Mao e Deng. Riprendendo la nota massima di Deng, ritieni che per noi “pretoriani” conti più il colore del gatto. In verità, pur dando importanza al colore del gatto – gli ideali –, i fatti dimostrano che noi, per catturare il topo, facciamo anche cose niente affatto semplici, come sostenere la maggioranza “bianconera” (o, se preferisci, grigia) del governo Monti. Il topo in questo caso era la ripresa di credibilità internazionale e l’avvio del processo di riforme che ci consentono di essere protagonisti delle decisioni europee e di controllare la spesa pubblica su alcuni settori (costi generali, previdenza, servizio del debito), così da poter riprendere a concentrare scelte e investimenti per il futuro, a partire dall’istruzione e dalla ricerca. In questo, per stare al tuo paragone, più che Mao ci piace il Deng Xiaoping che, come ci ricorda un interessante articolo di Limes, considerava la scienza e la ricerca la prima e cruciale delle quattro modernizzazioni che avrebbero cambiato la Cina, e in quei settori decise di investire. Detto alla nostra maniera, un paese che non considera l’istruzione e la ricerca la priorità delle priorità non può crescere: su questo terreno c’è moltissimo da fare, e per acchiappare il topo del miglioramento del livello di istruzione degli italiani vorrei che FiD sostenesse insieme a noi del PD questa battaglia.

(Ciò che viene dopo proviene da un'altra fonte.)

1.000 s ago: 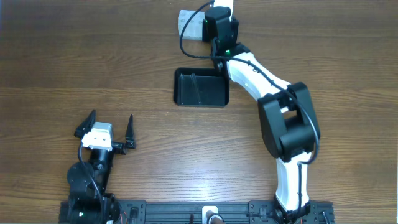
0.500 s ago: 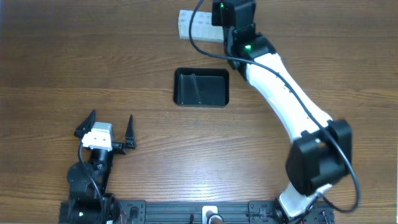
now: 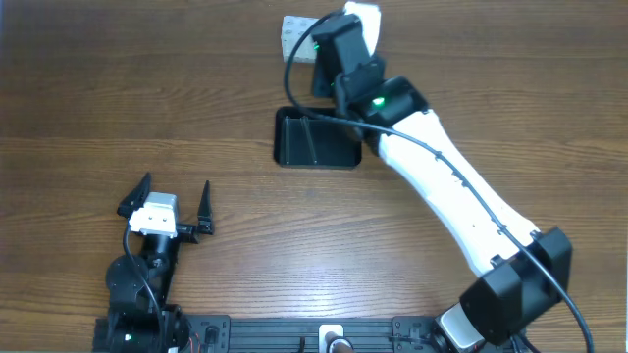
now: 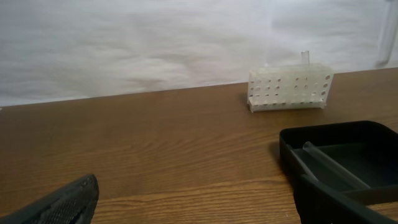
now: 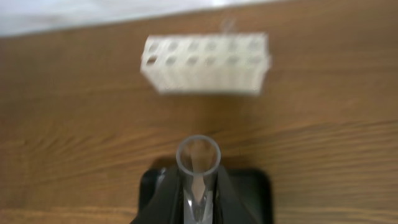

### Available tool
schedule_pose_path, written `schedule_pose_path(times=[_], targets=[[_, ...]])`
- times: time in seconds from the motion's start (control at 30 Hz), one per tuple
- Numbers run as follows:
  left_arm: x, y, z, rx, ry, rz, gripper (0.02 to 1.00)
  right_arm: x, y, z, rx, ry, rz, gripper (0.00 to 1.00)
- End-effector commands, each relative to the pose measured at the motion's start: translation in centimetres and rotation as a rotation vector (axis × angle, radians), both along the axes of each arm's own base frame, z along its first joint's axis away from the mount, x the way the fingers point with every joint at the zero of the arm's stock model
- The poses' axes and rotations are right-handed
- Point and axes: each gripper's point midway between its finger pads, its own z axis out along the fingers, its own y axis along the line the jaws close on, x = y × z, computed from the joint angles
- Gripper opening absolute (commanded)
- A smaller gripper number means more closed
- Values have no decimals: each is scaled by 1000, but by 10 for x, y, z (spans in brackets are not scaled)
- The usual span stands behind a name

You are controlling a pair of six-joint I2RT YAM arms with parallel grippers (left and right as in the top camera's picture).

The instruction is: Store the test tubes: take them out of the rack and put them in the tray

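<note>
A white test tube rack (image 3: pixel 294 37) stands at the far side of the table, and one clear tube (image 4: pixel 305 57) still rises from it. Just nearer lies the black tray (image 3: pixel 290 149) with two tubes (image 4: pixel 329 165) lying in it. My right gripper (image 5: pixel 198 199) is shut on an upright clear test tube (image 5: pixel 198 155), whose open mouth faces the camera. It hangs above the tray's (image 5: pixel 256 191) far edge, between tray and rack (image 5: pixel 205 63). Far away at the near left, my left gripper (image 3: pixel 176 191) stands open with nothing between its fingers (image 4: pixel 62 202).
Bare wooden tabletop (image 3: pixel 118 88) spreads around the rack and tray. A pale wall (image 4: pixel 155 43) rises behind the table's far edge. The right arm (image 3: pixel 451 196) stretches diagonally from the near right corner to the tray.
The right gripper lifted from the rack's end, swung right, then came back towards the tray with a tube in it. The left arm has kept still.
</note>
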Motion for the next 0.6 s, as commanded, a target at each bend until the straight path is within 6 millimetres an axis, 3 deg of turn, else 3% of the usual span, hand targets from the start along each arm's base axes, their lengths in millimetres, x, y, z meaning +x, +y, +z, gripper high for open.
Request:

Come sai, Deng Xiaoping conosceva bene la tragedia della Rivoluzione Culturale: l’aveva provata sulla sua pelle, in particolare nel dramma del suo primogenito Deng Pufang. Anche per questo, sosteneva il cambiamento non attraverso la rivoluzione (che, nella violenza della propaganda, spesso lascia il deserto delle vittime), ma col pragmatismo di chi, per attraversare il fiume, si appoggia sulle pietre che sporgono in superficie. La “rivoluzione”, nella nostra Italia, sarebbe la cancellazione della storia in attesa dell’ennesimo “homo novus”, quelle pietre per noi sono la giustizia e l’equità, e la crescita e il benessere diffuso di una società coesa. Quelle pietre ci dicono che essere progressisti e democratici ha ancora un senso.